Where has the FDA been?  There have been concerns over food additives, especially coloring for years.  Studies in other parts of the world and even banning of certain dyes as far back as the 1950’s (red 32, orange 2, etc).  I even wrote a blog in 2007 that cited a NY Times article and study by Britain’s Food Standard Agency, about the link of ADHD to additives.

So finally this week in response to a 2008 letter, an FDA advisory panel will decide whether available data links artificial food dyes and ADHD.  The results could lead to new warning labels on many colored foods.  The article lists Jello, sugared cereals, and macaroni and cheese (what color would fake food be without coloring? – that’s the real question).  But what about a ban?  Wouldn’t that be safer for consumers and children?  According to an npr.org article, “Food dyes are added simply for their color to make foods fun. They serve no health purpose whatsoever,” says Michael Jacobson, director of the Center for Science in the Public Interest.  CSPI wants the FDA to ban eight artificial food dyes. Jacobson is particularly concerned with Red No. 40, Yellow No. 5 and Yellow No. 6, which make up 90 percent of the food dyes on the market.  Their use has gone up fivefold in the past 50 years. “That’s a good indication of how much junk food we’re consuming,” he says.

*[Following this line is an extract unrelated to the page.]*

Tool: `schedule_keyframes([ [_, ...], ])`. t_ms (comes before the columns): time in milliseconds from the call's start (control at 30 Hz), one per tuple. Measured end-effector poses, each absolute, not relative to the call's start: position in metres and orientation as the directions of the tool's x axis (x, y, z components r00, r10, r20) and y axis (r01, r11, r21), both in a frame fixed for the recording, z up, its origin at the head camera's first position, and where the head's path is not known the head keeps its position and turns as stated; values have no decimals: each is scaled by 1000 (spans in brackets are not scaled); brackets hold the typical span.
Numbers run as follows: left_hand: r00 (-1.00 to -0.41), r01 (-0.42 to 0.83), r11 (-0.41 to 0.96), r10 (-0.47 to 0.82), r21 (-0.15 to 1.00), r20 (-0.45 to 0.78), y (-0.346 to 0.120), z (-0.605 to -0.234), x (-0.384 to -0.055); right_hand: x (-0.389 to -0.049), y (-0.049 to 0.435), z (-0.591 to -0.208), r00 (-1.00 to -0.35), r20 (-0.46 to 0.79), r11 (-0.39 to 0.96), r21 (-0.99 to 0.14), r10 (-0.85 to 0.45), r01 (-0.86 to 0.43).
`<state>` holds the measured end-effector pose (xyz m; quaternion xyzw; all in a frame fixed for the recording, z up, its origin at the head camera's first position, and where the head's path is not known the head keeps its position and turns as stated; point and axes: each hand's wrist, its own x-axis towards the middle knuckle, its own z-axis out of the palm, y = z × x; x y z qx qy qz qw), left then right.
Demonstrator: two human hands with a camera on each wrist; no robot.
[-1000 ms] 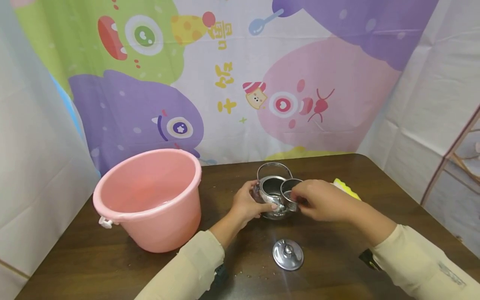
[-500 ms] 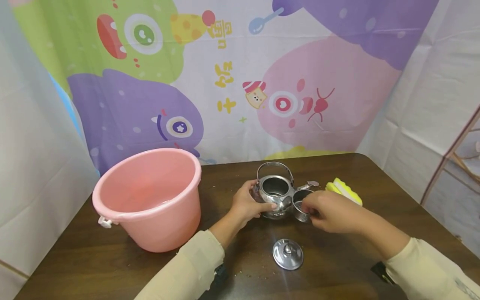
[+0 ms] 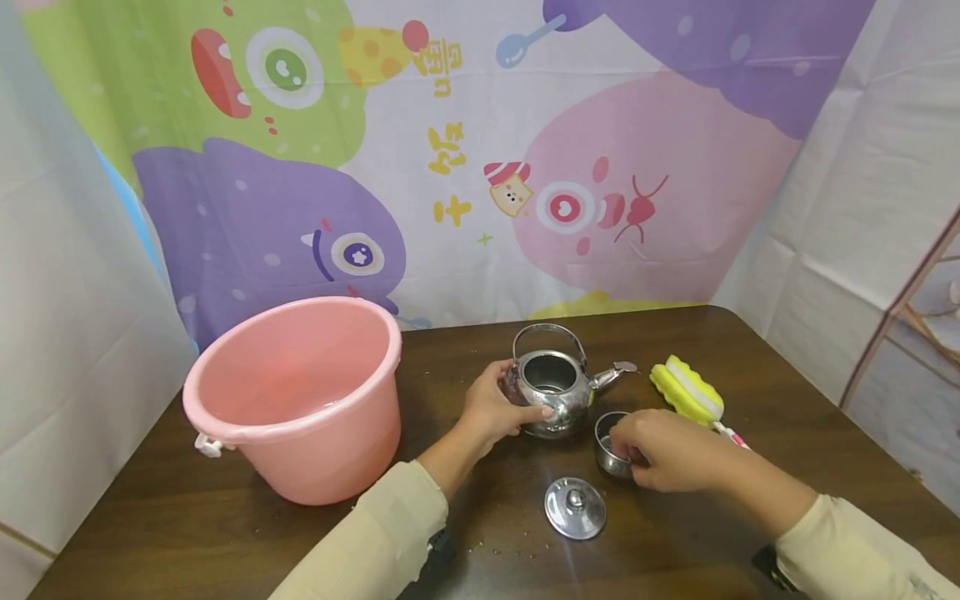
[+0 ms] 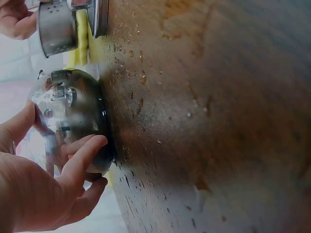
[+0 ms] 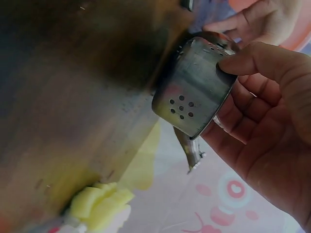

According to this week’s CBS news article, the government previously ruled that there is no proven relationship between food dyes and hyperactivity in most children. And the panel is unlikely to ban the petroleum-based dyes in question, such as Yellow 5, Red 40 and six others.  But consumer advocates and a growing body of scientists say evidence is mounting that processed foods – including those with artificial dyes – may play a role in the inattentiveness, hyperactivity and impulsivity that characterize attention-deficit hyperactivity disorder.

I guess we’ll just have to cross our fingers and wait and see what the panel says.  However, no matter what they decide, I’ll continue to read labels and limit additivesand colorings whenever possible…and make my own macaroni and cheese (real, please!)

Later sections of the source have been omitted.